WHAT IS NEEDED
Begin at the line below that holds "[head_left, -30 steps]" and end at the line that holds "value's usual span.", transcribing each line exactly and skipping any picture.

*** Opening of RECORDED DATA ***

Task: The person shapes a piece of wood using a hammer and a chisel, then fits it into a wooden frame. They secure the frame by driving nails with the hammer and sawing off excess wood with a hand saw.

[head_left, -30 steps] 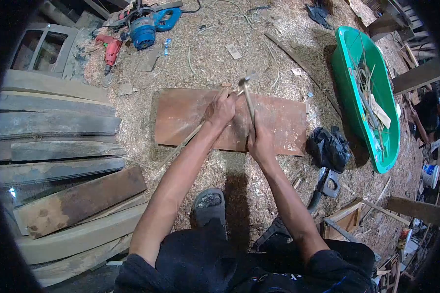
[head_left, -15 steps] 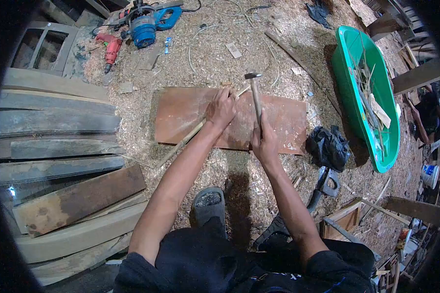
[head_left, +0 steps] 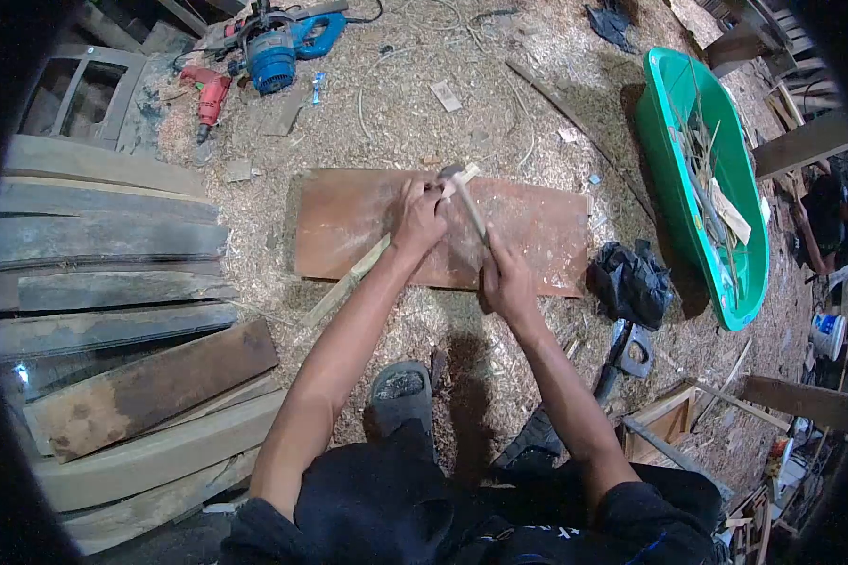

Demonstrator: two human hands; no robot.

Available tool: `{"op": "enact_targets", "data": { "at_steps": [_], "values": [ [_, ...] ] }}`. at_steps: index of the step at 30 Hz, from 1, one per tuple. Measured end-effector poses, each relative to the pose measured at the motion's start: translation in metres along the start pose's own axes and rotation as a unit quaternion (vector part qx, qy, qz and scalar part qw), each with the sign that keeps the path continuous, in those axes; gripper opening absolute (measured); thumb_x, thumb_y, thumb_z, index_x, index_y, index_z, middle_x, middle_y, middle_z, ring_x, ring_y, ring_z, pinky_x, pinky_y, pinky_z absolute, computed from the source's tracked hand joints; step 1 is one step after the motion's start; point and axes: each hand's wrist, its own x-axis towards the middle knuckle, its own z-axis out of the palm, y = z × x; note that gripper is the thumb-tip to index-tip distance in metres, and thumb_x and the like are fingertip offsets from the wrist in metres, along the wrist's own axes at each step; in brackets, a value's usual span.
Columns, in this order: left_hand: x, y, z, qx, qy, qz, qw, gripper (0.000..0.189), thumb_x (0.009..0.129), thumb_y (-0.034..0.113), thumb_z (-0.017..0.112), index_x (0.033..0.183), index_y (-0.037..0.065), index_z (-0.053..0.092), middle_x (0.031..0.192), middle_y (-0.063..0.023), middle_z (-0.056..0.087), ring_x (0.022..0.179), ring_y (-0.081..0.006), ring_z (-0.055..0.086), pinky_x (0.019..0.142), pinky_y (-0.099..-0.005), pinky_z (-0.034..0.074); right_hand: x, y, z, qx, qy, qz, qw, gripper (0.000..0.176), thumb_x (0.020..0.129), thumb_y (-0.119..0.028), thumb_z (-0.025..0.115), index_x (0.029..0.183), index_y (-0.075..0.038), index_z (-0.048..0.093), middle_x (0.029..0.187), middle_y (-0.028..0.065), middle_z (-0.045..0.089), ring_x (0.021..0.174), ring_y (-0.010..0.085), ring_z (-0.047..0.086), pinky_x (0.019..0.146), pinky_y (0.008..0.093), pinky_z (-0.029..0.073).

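Note:
My right hand (head_left: 510,284) is closed round the handle of a hammer (head_left: 471,209). The hammer's head is down by the upper end of a narrow wooden strip (head_left: 352,275), close to my left fingertips. My left hand (head_left: 417,221) is closed on that strip, holding it slantwise over a reddish-brown board (head_left: 535,237) on the ground. Any small piece between the left fingertips is too blurred to make out. The strip's lower end sticks out past the board's near edge, partly behind my left forearm.
Curved planks (head_left: 113,235) are stacked at left. A red drill (head_left: 211,99) and a blue power tool (head_left: 273,64) lie at the upper left. At right are a green tub (head_left: 660,122) with wood scraps, a black plastic bag (head_left: 631,282) and an axe-like tool (head_left: 631,350). Shavings cover the floor.
The hammer has swung down and to the left, its head going from raised above the board to beside my left fingers. My left hand stays on the strip.

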Motion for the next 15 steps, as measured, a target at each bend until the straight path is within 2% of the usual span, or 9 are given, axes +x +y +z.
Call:
{"op": "enact_targets", "data": {
  "at_steps": [1, 3, 6, 7, 9, 12, 13, 15],
  "values": [
    [-0.004, 0.000, -0.003, 0.002, -0.034, -0.027, 0.999, 0.025, 0.081, 0.010, 0.066, 0.105, 0.003, 0.070, 0.104, -0.0138, 0.060, 0.101, -0.0336, 0.055, 0.092, -0.0455, 0.043, 0.002, 0.001, -0.003, -0.003, -0.017, 0.038, 0.999, 0.048, 0.094, -0.007, 0.059, 0.142, -0.007, 0.051, 0.092, 0.0218, 0.063, 0.080, 0.0370, 0.065, 0.069, 0.0425, 0.052],
    [-0.004, 0.002, -0.004, 0.024, -0.025, -0.034, 0.999, 0.025, 0.082, 0.012, 0.067, 0.105, 0.004, 0.071, 0.103, -0.0132, 0.060, 0.100, -0.0333, 0.055, 0.091, -0.0455, 0.043, 0.005, -0.002, -0.013, -0.004, -0.054, 0.080, 0.995, 0.050, 0.093, -0.006, 0.059, 0.142, -0.008, 0.052, 0.087, 0.0214, 0.061, 0.077, 0.0369, 0.064, 0.067, 0.0430, 0.051],
    [-0.001, 0.009, -0.009, 0.025, -0.038, -0.073, 0.996, 0.026, 0.083, 0.018, 0.069, 0.105, 0.005, 0.071, 0.102, -0.0123, 0.061, 0.101, -0.0325, 0.056, 0.091, -0.0456, 0.043, 0.006, 0.004, -0.019, -0.035, -0.079, -0.027, 0.996, 0.050, 0.092, -0.006, 0.060, 0.141, -0.010, 0.053, 0.088, 0.0206, 0.061, 0.072, 0.0337, 0.063, 0.063, 0.0429, 0.049],
    [-0.001, 0.010, -0.011, 0.022, -0.049, -0.091, 0.994, 0.026, 0.083, 0.019, 0.070, 0.105, 0.005, 0.071, 0.102, -0.0120, 0.061, 0.101, -0.0322, 0.056, 0.091, -0.0456, 0.043, 0.006, 0.014, -0.019, -0.039, -0.032, -0.024, 0.998, 0.048, 0.093, -0.008, 0.059, 0.141, -0.008, 0.053, 0.085, 0.0197, 0.060, 0.070, 0.0316, 0.062, 0.061, 0.0420, 0.048],
    [0.001, 0.011, -0.011, 0.030, -0.016, -0.071, 0.997, 0.027, 0.083, 0.020, 0.072, 0.105, 0.005, 0.072, 0.100, -0.0113, 0.062, 0.099, -0.0318, 0.057, 0.087, -0.0439, 0.046, 0.016, 0.028, -0.018, -0.047, 0.058, -0.019, 0.997, 0.044, 0.096, -0.011, 0.058, 0.140, -0.006, 0.053, 0.079, 0.0178, 0.059, 0.066, 0.0276, 0.061, 0.058, 0.0403, 0.048],
    [-0.003, 0.013, -0.012, 0.038, -0.015, -0.075, 0.996, 0.027, 0.083, 0.021, 0.073, 0.105, 0.006, 0.073, 0.099, -0.0108, 0.062, 0.100, -0.0314, 0.058, 0.087, -0.0428, 0.047, 0.024, 0.017, -0.031, 0.033, 0.084, 0.191, 0.977, 0.039, 0.101, -0.016, 0.053, 0.138, -0.003, 0.053, 0.070, 0.0112, 0.056, 0.059, 0.0195, 0.058, 0.053, 0.0350, 0.045],
    [0.000, 0.014, -0.013, 0.040, -0.021, -0.078, 0.996, 0.027, 0.083, 0.021, 0.074, 0.105, 0.006, 0.073, 0.099, -0.0107, 0.062, 0.100, -0.0313, 0.058, 0.087, -0.0428, 0.047, 0.025, 0.027, -0.024, 0.108, 0.104, 0.197, 0.969, 0.038, 0.106, -0.020, 0.046, 0.139, -0.001, 0.052, 0.064, 0.0040, 0.053, 0.053, 0.0122, 0.052, 0.048, 0.0294, 0.041],
    [0.002, 0.014, -0.014, 0.044, -0.015, -0.066, 0.997, 0.027, 0.082, 0.022, 0.074, 0.105, 0.007, 0.073, 0.100, -0.0104, 0.062, 0.101, -0.0310, 0.058, 0.087, -0.0429, 0.047, 0.032, 0.020, -0.034, 0.299, 0.071, 0.271, 0.912, 0.035, 0.107, -0.023, 0.042, 0.130, -0.002, 0.057, 0.068, 0.0019, 0.054, 0.049, 0.0122, 0.050, 0.045, 0.0285, 0.041]
  ]
}}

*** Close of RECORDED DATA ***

RESPONSE BELOW
[head_left, -30 steps] 
[head_left, -15 steps] 
[head_left, +0 steps] 

Demonstrator: two human hands; no robot.

Available tool: `{"op": "enact_targets", "data": { "at_steps": [_], "values": [ [_, ...] ] }}`. at_steps: index of the step at 30 Hz, from 1, one per tuple. Measured end-effector poses, each relative to the pose measured at the motion's start: translation in metres along the start pose's own axes and rotation as a unit quaternion (vector part qx, qy, qz and scalar part qw), each with the sign that keeps the path continuous, in those axes; gripper opening absolute (measured); thumb_x, thumb_y, thumb_z, index_x, index_y, index_z, middle_x, middle_y, middle_z, ring_x, ring_y, ring_z, pinky_x, pinky_y, pinky_z absolute, computed from the source's tracked hand joints; step 1 is one step after the motion's start; point and axes: each hand's wrist, its own x-axis towards the middle knuckle, its own z-axis out of the palm, y = z × x; note that gripper is the thumb-tip to index-tip distance in metres, and thumb_x and the like are fingertip offsets from the wrist in metres, along the wrist's own axes at each step; in brackets, a value's usual span.

That completes the answer, and no more is expected.